People experiencing poor mental health (including people with dementia)
Updated
29 September 2016
The practice is rated as good for the care of people experiencing poor mental health (including people with dementia).
- 97% of patients diagnosed with schizophrenia, bipolar affective disorder and other psychoses had had their care reviewed in a face to face meeting in the last 12 months, which was better than the clinical commissioning group (CCG) average of 89% and the national average of 88%.
- 83% of patients diagnosed with dementia had had their care reviewed in a face to face meeting in the last 12 months, which was comparable to the CCG average of 84% and to the national average of 84%.
- The practice regularly worked with multi-disciplinary teams in the case management of patients experiencing poor mental health, including those with dementia.
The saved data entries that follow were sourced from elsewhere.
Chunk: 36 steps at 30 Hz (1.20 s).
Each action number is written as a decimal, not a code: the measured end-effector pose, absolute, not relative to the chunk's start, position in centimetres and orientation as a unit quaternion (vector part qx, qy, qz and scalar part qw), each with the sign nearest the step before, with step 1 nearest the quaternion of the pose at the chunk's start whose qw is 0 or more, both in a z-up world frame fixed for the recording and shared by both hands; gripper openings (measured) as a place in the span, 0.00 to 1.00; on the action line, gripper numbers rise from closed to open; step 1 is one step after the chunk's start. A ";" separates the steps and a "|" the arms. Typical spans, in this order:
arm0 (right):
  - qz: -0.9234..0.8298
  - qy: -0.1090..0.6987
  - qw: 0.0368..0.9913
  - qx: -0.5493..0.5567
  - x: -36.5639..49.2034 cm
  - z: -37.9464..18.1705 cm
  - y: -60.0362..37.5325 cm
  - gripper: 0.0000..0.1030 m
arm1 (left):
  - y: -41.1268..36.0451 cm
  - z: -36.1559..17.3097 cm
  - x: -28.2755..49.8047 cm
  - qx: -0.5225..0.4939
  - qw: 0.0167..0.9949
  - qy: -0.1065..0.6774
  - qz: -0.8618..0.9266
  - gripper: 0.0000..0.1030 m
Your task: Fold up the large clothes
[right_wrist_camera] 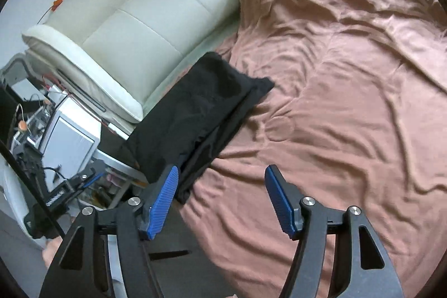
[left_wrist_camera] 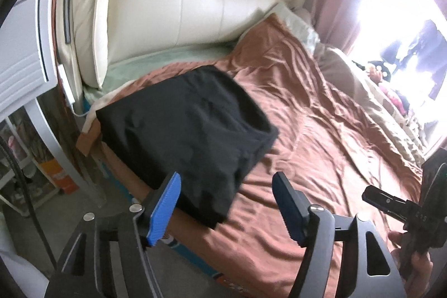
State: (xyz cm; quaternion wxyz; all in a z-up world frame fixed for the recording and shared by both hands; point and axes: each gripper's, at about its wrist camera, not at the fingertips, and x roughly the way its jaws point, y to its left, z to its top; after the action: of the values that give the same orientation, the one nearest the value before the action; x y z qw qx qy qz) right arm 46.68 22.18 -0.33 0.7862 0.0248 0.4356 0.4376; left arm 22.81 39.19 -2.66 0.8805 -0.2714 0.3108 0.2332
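Observation:
A black garment (left_wrist_camera: 190, 130) lies folded into a rough rectangle on the brown bedspread (left_wrist_camera: 321, 130), near the bed's left edge by the headboard. It also shows in the right wrist view (right_wrist_camera: 201, 113), with layered edges on its right side. My left gripper (left_wrist_camera: 226, 180) is open and empty, held just short of the garment's near end. My right gripper (right_wrist_camera: 222, 175) is open and empty, above the bedspread (right_wrist_camera: 335, 102) at the garment's near corner. The right gripper's body also shows at the right edge of the left wrist view (left_wrist_camera: 405, 203).
A cream padded headboard (left_wrist_camera: 181, 4) runs along the far side. A white bedside cabinet (right_wrist_camera: 69, 141) and cluttered shelves stand left of the bed. A beige quilt (left_wrist_camera: 363, 80) and pillows lie by the bright window at the far right.

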 end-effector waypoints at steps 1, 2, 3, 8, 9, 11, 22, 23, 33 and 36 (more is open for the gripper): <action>0.435 0.426 0.793 0.019 46.0 0.4 21.2 0.66 | 38.5 -2.2 22.5 -0.269 0.883 0.307 0.231 0.70; 0.435 0.419 0.797 0.015 45.3 1.2 20.2 0.66 | 37.7 -1.8 22.2 -0.265 0.886 0.303 0.230 0.73; 0.436 0.412 0.800 0.011 44.7 1.7 19.5 0.66 | 36.9 -1.4 21.9 -0.261 0.889 0.300 0.229 0.74; 0.422 0.378 0.824 -0.008 41.4 3.9 15.4 0.80 | 32.8 0.7 20.4 -0.231 0.905 0.279 0.223 0.93; 0.417 0.373 0.829 -0.011 40.6 4.3 14.4 0.80 | 32.1 1.1 20.1 -0.226 0.908 0.275 0.221 0.95; 0.401 0.360 0.842 -0.019 38.9 5.2 12.5 0.83 | 30.3 1.9 19.4 -0.213 0.916 0.263 0.215 0.99; 0.349 0.294 0.890 -0.004 29.6 8.3 2.7 1.00 | 22.3 4.5 16.3 -0.162 0.943 0.240 0.162 0.99; 0.346 0.291 0.892 -0.003 29.0 8.4 2.0 1.00 | 21.5 4.7 15.9 -0.157 0.946 0.238 0.156 0.99; 0.318 0.261 0.911 0.020 21.5 7.8 -4.2 1.00 | 16.0 5.0 12.1 -0.133 0.958 0.224 0.118 0.99; 0.308 0.246 0.919 0.026 19.1 7.6 -5.8 1.00 | 14.9 5.0 10.7 -0.129 0.961 0.218 0.108 0.99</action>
State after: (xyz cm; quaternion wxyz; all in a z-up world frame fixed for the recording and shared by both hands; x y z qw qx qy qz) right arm 19.11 -5.81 7.63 0.9187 0.0261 0.2463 0.3076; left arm 10.66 14.88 5.02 0.9613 -0.1294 0.2177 0.1083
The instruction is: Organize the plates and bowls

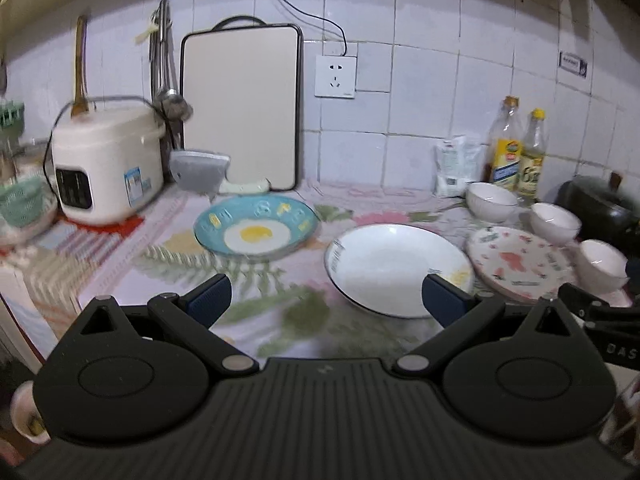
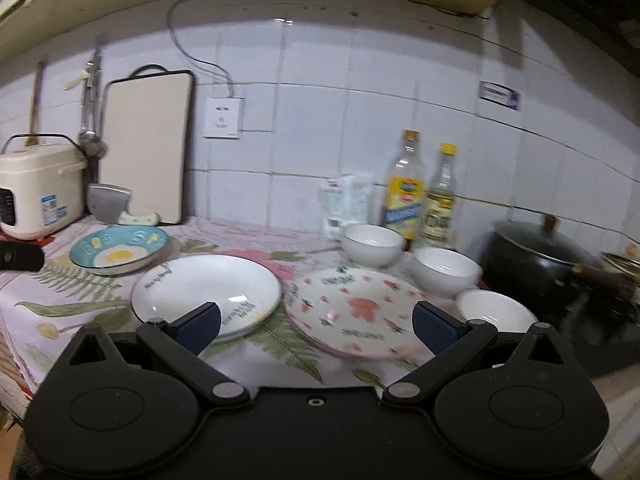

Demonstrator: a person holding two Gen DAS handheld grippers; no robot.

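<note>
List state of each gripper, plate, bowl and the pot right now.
left gripper: open, empty, above the counter.
right gripper: open, empty.
blue egg plate: flat on the cloth, empty, alone.
white plate: flat, unstacked, yellowish residue near its rim.
pink floral plate: flat, unstacked.
three white bowls: upright, separate, not nested.
black pot: lid on.
rice cooker: lid shut.

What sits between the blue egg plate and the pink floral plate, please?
The white plate lies between the egg plate and the floral plate, clearest in the right wrist view.
</note>
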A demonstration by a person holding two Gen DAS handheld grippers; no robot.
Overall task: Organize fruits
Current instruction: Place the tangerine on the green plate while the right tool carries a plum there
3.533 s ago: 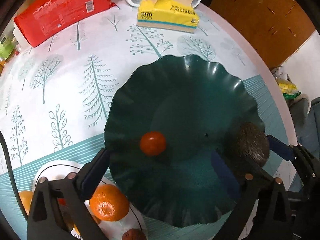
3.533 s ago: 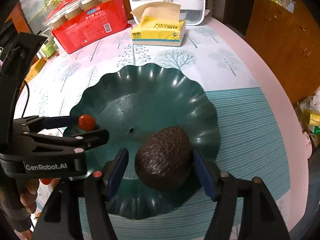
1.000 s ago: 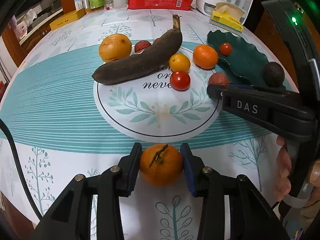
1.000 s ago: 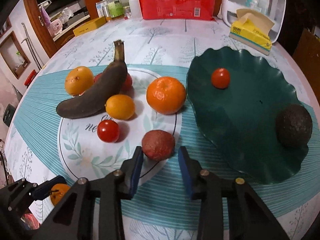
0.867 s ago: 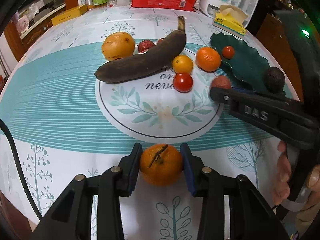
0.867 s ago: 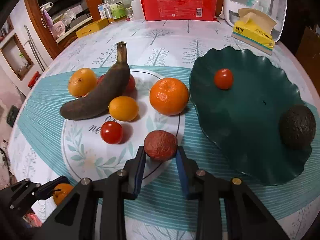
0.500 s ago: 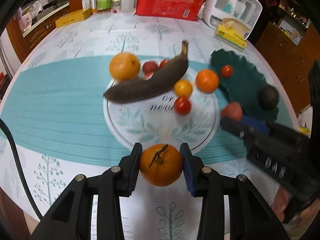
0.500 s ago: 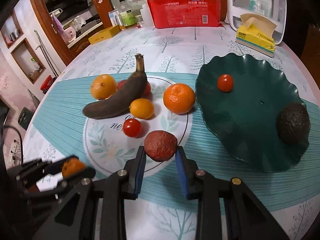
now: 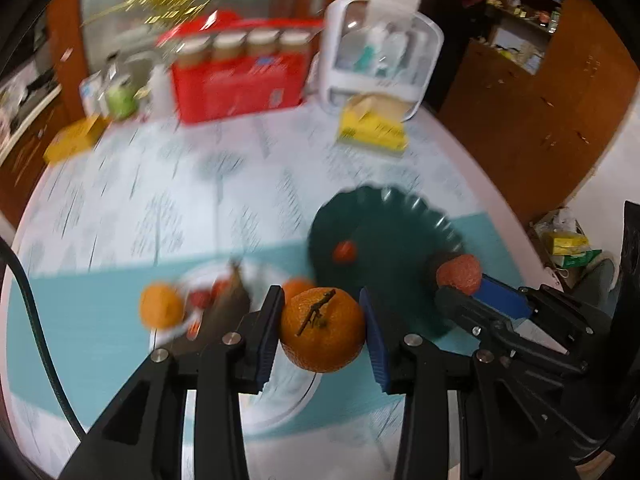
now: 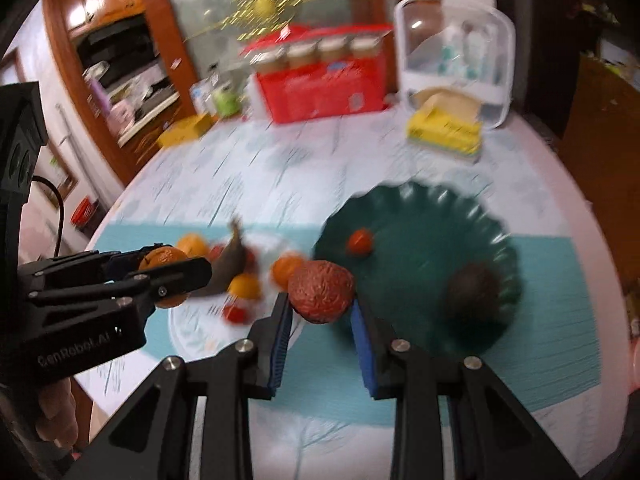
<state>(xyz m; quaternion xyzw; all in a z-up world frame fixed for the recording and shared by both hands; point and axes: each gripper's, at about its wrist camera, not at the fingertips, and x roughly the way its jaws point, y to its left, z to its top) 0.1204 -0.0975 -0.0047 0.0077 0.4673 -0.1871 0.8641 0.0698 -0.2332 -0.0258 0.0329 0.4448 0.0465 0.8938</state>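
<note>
My left gripper (image 9: 322,334) is shut on an orange mandarin (image 9: 322,330) with a stem and holds it high above the table. My right gripper (image 10: 320,312) is shut on a wrinkled reddish-brown fruit (image 10: 321,292), also lifted; this fruit also shows in the left wrist view (image 9: 459,274). The dark green wavy plate (image 10: 492,220) holds a cherry tomato (image 10: 360,241) and a dark avocado (image 10: 474,284). The plate also shows in the left wrist view (image 9: 380,216). Both views are motion-blurred.
On the round mat left of the plate lie a dark banana (image 10: 234,258), oranges (image 10: 286,268), a small yellow-orange fruit (image 10: 245,285) and a cherry tomato (image 10: 235,313). At the table's back stand a red package (image 10: 320,88), a yellow tissue box (image 10: 444,132) and a white container (image 10: 454,52).
Both grippers have risen well above the table with their fruits, and the views now tilt up toward the back of the table. The fruits on the table look smaller and blurred.
</note>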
The practice worked in conjunction with the adult mental health team to provide both physical assessments of this difficult to reach group of patients on an annual basis. Mental health patients were phoned instead of sending letters to encourage attendance.
- The practice carried out advance care planning for patients with dementia.
- The practice had told patients experiencing poor mental health about how to access various support groups and voluntary organisations.
- Staff had a good understanding of how to support patients with mental health needs and dementia. The practice was working towards becoming a dementia friendly practice. This included meeting with the local dementia organisations and the whole practice receiving training. A member of staff was the designated dementia champion who sent out data collection packs to all patients and carers to collect vital non-clinical information. This improved all staff’s ability to identify early dementia.
People whose circumstances may make them vulnerable
Updated
29 September 2016
The practice is rated as good for the care of people whose circumstances may make them vulnerable.
- The practice had a dedicated adult safeguarding lead and held a register of patients living in vulnerable circumstances including those with a learning disability. The practice provided support and care to women and young children in the local refuge. The practice also provided the sole medical cover for a transient population of migrant workers for a local farming business.
- The practice was a sole provider to a residential home for patients with learning disabilities. There was a lead GP who performed annual checks and generated individualised care plans and performed home visits on the patients who were unable to attend. The practice was also looking to make their services more accessible to patients with learning difficulties and had recently completed a survey.
- The practice offered longer appointments for patients with a learning disability.
- The practice regularly worked with other health care professionals in the case management of vulnerable patients.
- The practice informed vulnerable patients about how to access various support groups and voluntary organisations.
- Staff knew how to recognise signs of abuse in vulnerable adults and children. Staff were aware of their responsibilities regarding information sharing, documentation of safeguarding concerns and how to contact relevant agencies in normal working hours and out of hours.
- The practice’s staff received training regarding the Mental Capacity Act (2005) and the Deprivation of Liberty Safeguards.